Por un instante, me dedico a regular mi respiración y repetirme que sigo viva; que los tres seguimos vivos.

Entonces, como una explosión, los gritos rabiosos de los dos sujetos en el departamento me llegan a los oídos como una clara advertencia: seguimos vivos, pero tal vez no por mucho tiempo.

—Tenemos que salir de aquí —digo—. Vendrán en cualquier momento.

Y tal vez sean más.

Sin reparar en el entorno, nos encaminamos a la salida y soy yo la primera en emerger. Tomo de las temblosas manos de Alya la bolsa con la comida y con la mano libre sostengo la navaja. Nos encontramos en un edificio de departamentos. Todo está desolado. Las puertas de algunos domicilios están abiertas de par en par, como si hubiesen tenido tanta urgencia por marcharse que no se tomaron la molestia de siquiera ponerle cerrojo. Me pregunto qué los obligó a irse tan repentinamente. Pero sé bien la respuesta.

Sostener la pesada bolsa con comida resulta agotador y, si nos volvemos a encontrar con un sujeto —lo cual haremos—, no tendré la facilidad para moverme. Lo mejor es que busquemos una mochila en uno de estos departamentos. Si sus dueños los abandonaron súbitamente, lo más lógico es que encontremos comida, verdadera comida y no frituras, y algo de ropa apropiada.

Les platico lo que pienso a los dos, y ellos están de acuerdo con la propuesta. Así que entramos al primer departamento. La puerta está medio abierta. La empujo suavemente con un pie, emite un chirrido de bisagras ásperas, y nos deja ver un sencillo y ordenado departamento. Aquí no parece que alguien hubiese salido con urgencia. Todo está en orden y nada parece fuera de lugar. O al menos eso parece.

—Quédense aquí, iré a buscar algo que nos pueda servir —ordeno—. Si escuchan algo extraño, díganme.

Se sientan en uno de los acolchados sillones color crema que hay en la sala y yo avanzo por un pasillo alfombrado donde hay tres puertas. Giro la manija de la primera, rezando que no encuentre nada extraño —si esa es la palabra correcta para describir lo que hemos visto—. Es un dormitorio. Hay una cama grande, lo que puede significar que pertenece a un matrimonio. La fotografía sobre el armario me confirma mi teoría. Es un hombre y una mujer jóvenes tomados de la mano y posando a la cámara con una sonrisa radiante en el rostro.

Dejo la fotografía en su sitio y abro y cierro los cajones del armario en busca de ropa que pueda servirnos. Encuentro jeans tres tallas más grandes que la mía, pero aun así tomo unos y de una vez me los pongo, aunque tengo que hacerle un nudo para que no se me caigan. Todo menos estos shorts. Ahora sé que fue estúpido vestirme así. No lo digo solo por el frío, sino por algo más. Agarro una camiseta ligera pero de manga larga, una sudadera para Brya —aunque le quedara por los suelos—, una para Alya y otra para mí, además de calcetines y guantes. Hay zapatos únicamente de mi talla, así que tomo unas zapatillas deportivas y dos mochilas. Guardo la ropa en una, me la llevo al hombro y con la otra me dirijo a la cocina para echarle comida.

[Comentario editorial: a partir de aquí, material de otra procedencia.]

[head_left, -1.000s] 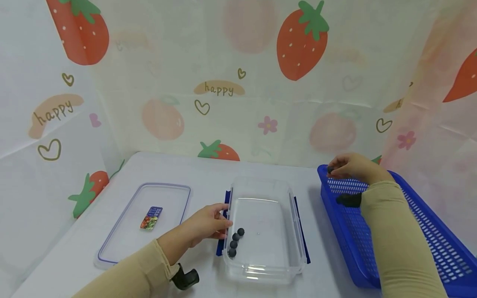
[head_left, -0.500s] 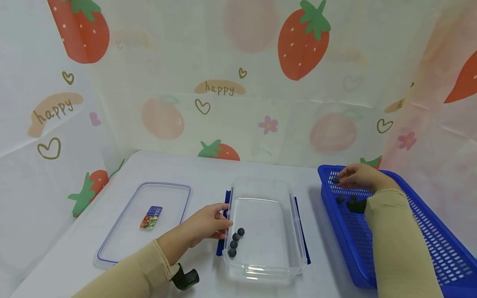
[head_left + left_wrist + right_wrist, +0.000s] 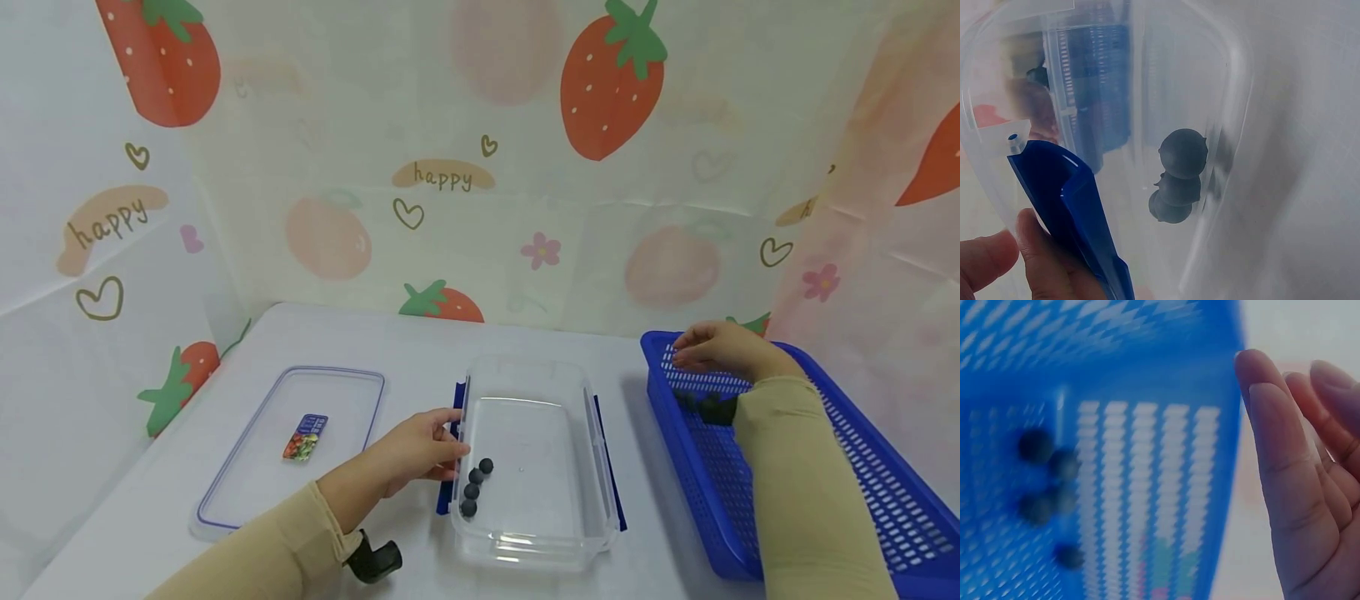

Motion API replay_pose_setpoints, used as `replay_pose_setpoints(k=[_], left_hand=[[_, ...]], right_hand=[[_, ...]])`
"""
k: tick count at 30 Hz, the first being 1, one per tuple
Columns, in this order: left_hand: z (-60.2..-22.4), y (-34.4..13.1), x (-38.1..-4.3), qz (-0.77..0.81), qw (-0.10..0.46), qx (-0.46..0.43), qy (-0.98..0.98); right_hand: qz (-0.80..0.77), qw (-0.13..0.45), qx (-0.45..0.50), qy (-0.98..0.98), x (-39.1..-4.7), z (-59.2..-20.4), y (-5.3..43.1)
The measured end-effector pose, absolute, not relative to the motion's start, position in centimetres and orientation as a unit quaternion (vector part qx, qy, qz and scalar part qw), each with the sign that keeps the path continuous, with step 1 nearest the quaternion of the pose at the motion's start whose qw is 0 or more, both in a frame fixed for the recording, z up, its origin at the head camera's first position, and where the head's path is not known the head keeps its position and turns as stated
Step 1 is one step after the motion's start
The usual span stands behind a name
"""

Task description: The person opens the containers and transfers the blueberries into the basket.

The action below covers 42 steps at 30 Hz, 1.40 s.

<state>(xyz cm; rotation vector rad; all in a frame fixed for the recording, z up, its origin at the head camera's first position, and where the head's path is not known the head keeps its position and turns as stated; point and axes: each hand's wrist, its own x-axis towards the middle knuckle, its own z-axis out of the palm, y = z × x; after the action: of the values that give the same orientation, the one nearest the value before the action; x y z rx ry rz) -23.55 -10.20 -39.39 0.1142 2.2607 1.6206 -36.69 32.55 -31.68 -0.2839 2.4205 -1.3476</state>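
My left hand (image 3: 412, 450) grips the left side of a clear plastic box (image 3: 525, 450), thumb and fingers about its wall by the hinged blue clasp (image 3: 1079, 212). In the box's near left corner sits a short row of several dark blueberries (image 3: 472, 492); small pointed tips show on them in the left wrist view. Over the far end of a blue plastic basket (image 3: 686, 492) is my right hand (image 3: 723, 350), its fingers loosely extended and nothing between them. Below it, several more blueberries (image 3: 1035, 446) lie in the basket, blurred in the right wrist view.
A clear lid (image 3: 262, 475) with a blue-lined edge and a colourful label (image 3: 305, 438) lies flat at the left. White cloth covers the table (image 3: 420, 358). Strawberry-printed sheets (image 3: 450, 233) close off the back and sides.
My right hand lowered a blueberry into the basket's far end and let go of it; the fingers are now bare. My left hand and the box have stayed put.
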Motion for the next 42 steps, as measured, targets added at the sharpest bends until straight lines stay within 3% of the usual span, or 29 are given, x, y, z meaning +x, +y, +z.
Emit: replay_pose_setpoints(k=[9,18,30,42], left_hand=[[-39.3,-10.2,-23.5,0.575,0.179,0.038,0.798],[-39.2,-10.2,-23.4,0.575,0.179,0.039,0.798],[-39.4,-10.2,-23.6,0.578,0.188,0.034,0.793],[-39.2,-10.3,-23.5,0.573,0.186,0.038,0.797]], right_hand=[[-0.403,0.167,-0.159,0.886,-36.5,-29.7,25.6],[-0.373,0.222,-0.233,0.870,-35.7,-29.7,18.4],[-0.334,0.289,-0.259,0.859,-34.5,-33.1,10.9],[-0.292,0.350,-0.248,0.855,-33.6,-37.0,7.5]])
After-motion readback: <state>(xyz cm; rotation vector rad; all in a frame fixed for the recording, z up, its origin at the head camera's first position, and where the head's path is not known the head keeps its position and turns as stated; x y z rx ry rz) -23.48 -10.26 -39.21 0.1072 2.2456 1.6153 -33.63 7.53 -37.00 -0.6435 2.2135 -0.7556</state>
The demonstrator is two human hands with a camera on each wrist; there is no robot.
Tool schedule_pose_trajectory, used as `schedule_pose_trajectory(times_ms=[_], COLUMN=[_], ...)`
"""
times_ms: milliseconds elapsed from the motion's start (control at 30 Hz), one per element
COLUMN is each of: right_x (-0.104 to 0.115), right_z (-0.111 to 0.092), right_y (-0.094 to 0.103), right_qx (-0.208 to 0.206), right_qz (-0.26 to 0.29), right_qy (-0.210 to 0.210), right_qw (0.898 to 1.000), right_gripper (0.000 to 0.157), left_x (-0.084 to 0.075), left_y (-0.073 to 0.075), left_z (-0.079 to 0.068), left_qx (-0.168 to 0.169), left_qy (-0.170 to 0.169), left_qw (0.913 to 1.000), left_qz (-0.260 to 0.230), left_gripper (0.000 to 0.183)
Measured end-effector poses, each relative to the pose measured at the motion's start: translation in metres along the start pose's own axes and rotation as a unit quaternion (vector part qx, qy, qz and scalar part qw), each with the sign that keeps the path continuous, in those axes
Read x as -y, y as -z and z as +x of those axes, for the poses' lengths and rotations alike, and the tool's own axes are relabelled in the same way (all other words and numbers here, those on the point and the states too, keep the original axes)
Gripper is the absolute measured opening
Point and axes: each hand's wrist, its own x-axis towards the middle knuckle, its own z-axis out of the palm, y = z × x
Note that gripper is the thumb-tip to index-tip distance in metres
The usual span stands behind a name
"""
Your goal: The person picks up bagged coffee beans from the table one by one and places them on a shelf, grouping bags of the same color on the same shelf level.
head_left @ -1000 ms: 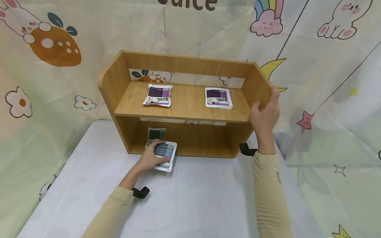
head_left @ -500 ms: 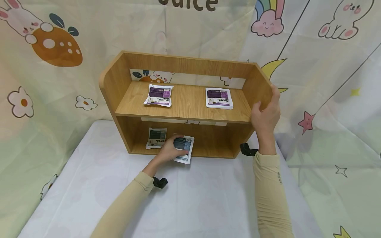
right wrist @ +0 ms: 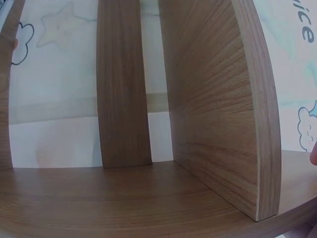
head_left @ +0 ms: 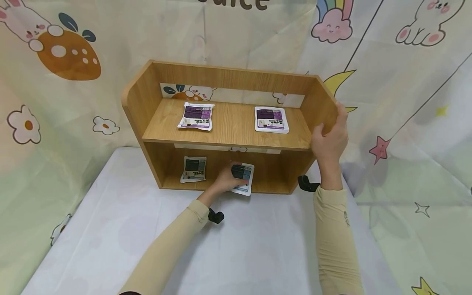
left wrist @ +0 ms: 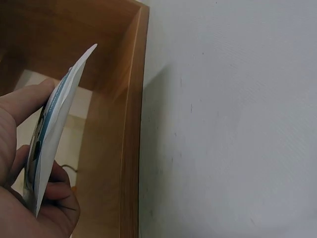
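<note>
My left hand grips a flat white packet with a blue label at the front of the lower shelf. In the left wrist view, the packet stands on edge between thumb and fingers, tilted, beside the wooden shelf board. My right hand holds the right side panel of the wooden shelf unit, thumb on the inner face and fingers over the outer edge. Only a bit of a fingertip shows at the right edge of the right wrist view.
Two white packets with purple labels lie on the upper shelf, one left and one right. A dark green-labelled packet sits at the left of the lower shelf. A white-covered table extends in front; a printed cloth hangs behind.
My left hand has carried the blue-labelled packet rightward and slightly up, from in front of the green-labelled packet toward the middle of the lower shelf. My right hand stays on the side panel.
</note>
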Motion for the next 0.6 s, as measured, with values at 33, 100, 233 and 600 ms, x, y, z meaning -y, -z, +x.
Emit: schedule_pose_trajectory(times_ms=[33,100,233,600], right_x=[0.0,0.001,0.003,0.003], right_z=[0.0,0.0,0.0,0.001], right_y=[0.0,0.001,0.003,0.003], right_qx=[0.001,0.003,0.002,0.005], right_qz=[0.002,0.003,0.007,0.002], right_qy=[-0.001,-0.001,-0.001,0.001], right_qw=[1.0,1.0,1.0,1.0], right_gripper=[0.056,0.057,0.059,0.058], left_x=[-0.001,-0.003,-0.006,-0.011], left_y=[-0.002,-0.005,-0.01,-0.02], left_z=[0.002,0.007,0.018,0.043], left_qx=[-0.002,-0.008,-0.016,-0.001], left_qy=[0.002,0.006,0.007,0.03], left_qw=[1.0,0.9999,0.9998,0.9978], left_qz=[0.0,-0.003,-0.004,-0.06], left_gripper=[0.078,0.077,0.076,0.076])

Encuentro cajas de cereales, pero no caben en la mochila. Las personas que vivían aquí seguramente eran vegetarianas porque, además del cereal, solo encuentro semillas en las alacenas y vegetales pasados en el refrigerador. Hay comida que necesita preparación en una estufa, y nosotros no podemos estar irrumpiendo en un departamento con estufa y gas cada vez que queramos comer, menos cargar con ingredientes. Pero encuentro, al lado del microondas y de la pared, dos latas de atún. Las arrojo dentro de la mochila con creciente anhelo —hasta este momento no le había puesto atención a los gruñidos de mi estómago—, y salgo de la cocina para marcharnos de aquí, pero me percato de las otras dos puertas que no abrí.

En la primera hay un sillón, una sencilla pantalla de televisión, una consola de videojuegos y dos controles . Supongo que es un cuarto de videojuegos. Vuelvo a cerrarla tal y como estaba y me dirijo a la última. Le doy vuelta a la manija lentamente, temerosa de qué podría encontrar, y al ver a dos personas de rostros irreconocibles agazapados sobre una rata del tamaño de un bebé, vuelvo a cerrarla fuertemente. Corro por el pasillo directo a la sala.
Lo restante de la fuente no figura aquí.